Exercise objective ▸ Leave every image out, and return the rest of the data word for word.

[Start of section]

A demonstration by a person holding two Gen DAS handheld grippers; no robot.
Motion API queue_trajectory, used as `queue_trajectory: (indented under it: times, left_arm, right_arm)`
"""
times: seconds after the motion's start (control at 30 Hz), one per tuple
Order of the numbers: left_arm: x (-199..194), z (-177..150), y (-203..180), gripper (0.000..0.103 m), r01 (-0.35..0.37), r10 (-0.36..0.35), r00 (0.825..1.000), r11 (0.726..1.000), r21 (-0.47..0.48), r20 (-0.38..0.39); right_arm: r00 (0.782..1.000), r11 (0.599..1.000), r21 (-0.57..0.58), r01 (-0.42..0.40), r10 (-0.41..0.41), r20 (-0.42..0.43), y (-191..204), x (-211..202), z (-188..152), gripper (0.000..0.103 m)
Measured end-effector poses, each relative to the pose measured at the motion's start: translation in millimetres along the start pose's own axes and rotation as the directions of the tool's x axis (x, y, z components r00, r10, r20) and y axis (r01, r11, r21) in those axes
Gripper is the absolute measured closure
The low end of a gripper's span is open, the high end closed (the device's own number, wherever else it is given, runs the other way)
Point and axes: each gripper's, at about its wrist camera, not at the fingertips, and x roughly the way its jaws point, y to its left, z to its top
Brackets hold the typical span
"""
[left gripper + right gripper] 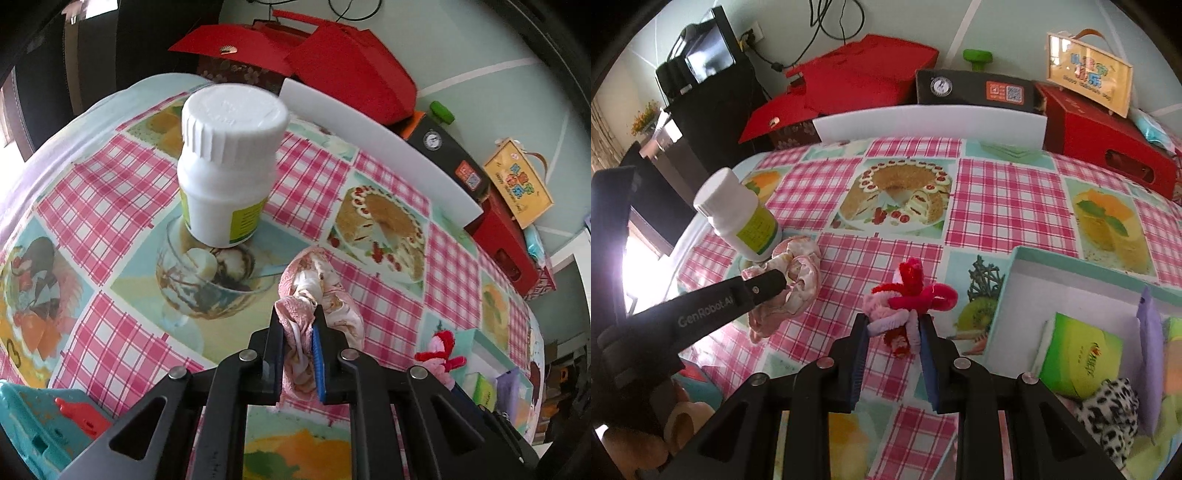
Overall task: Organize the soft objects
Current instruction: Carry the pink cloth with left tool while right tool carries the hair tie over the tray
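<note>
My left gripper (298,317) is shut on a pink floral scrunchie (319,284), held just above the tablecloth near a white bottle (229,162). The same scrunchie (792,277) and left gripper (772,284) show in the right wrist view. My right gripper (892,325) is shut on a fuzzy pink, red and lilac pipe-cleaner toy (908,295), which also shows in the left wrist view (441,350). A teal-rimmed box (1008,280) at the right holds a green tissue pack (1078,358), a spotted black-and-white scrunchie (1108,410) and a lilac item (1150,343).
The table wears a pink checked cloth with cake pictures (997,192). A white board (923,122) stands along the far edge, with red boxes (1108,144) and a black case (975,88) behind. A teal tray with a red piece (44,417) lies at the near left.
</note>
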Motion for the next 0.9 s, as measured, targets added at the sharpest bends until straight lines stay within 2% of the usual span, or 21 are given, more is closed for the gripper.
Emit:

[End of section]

Exercise answer ▸
A demonstration by a person holding two Gen DAS handheld grippers; no robot.
Motion API queue_trajectory, used as `queue_trajectory: (indented under it: times, left_arm, right_arm)`
"""
times: seconds after the motion's start (control at 30 Hz), one per tuple
Order of the numbers: left_arm: x (-199..194), z (-177..150), y (-203..180), gripper (0.000..0.103 m), r01 (-0.35..0.37), r10 (-0.36..0.35), r00 (0.825..1.000), r11 (0.726..1.000), r21 (-0.47..0.48), r20 (-0.38..0.39); right_arm: r00 (0.782..1.000), r11 (0.599..1.000), r21 (-0.57..0.58), r01 (-0.42..0.40), r10 (-0.41..0.41), r20 (-0.42..0.43), y (-191..204), x (-211..202), z (-188..152), gripper (0.000..0.103 m)
Measured end-effector poses, each relative to the pose measured at the motion's start: translation in millimetres along the start pose's own axes and rotation as the directions of the tool's x axis (x, y, z components r00, r10, r20) and y axis (r01, r11, r21) in those axes
Gripper is the absolute measured closure
The low end of a gripper's span is open, the high end closed (the device's own number, wherever else it is given, runs the other way)
Point and axes: each gripper's, at about its wrist camera, not at the fingertips, and x roughly the way its jaws point, y to its left, z to its top
Brackets hold the typical span
"""
[left gripper + right gripper] 
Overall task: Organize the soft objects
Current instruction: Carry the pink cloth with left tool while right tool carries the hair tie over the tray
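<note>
My left gripper (298,317) is shut on a pink floral scrunchie (319,284), held just above the tablecloth near a white bottle (229,162). The same scrunchie (792,277) and left gripper (772,284) show in the right wrist view. My right gripper (892,325) is shut on a fuzzy pink, red and lilac pipe-cleaner toy (908,295), which also shows in the left wrist view (441,350). A teal-rimmed box (1008,280) at the right holds a green tissue pack (1078,358), a spotted black-and-white scrunchie (1108,410) and a lilac item (1150,343).
The table wears a pink checked cloth with cake pictures (997,192). A white board (923,122) stands along the far edge, with red boxes (1108,144) and a black case (975,88) behind. A teal tray with a red piece (44,417) lies at the near left.
</note>
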Motion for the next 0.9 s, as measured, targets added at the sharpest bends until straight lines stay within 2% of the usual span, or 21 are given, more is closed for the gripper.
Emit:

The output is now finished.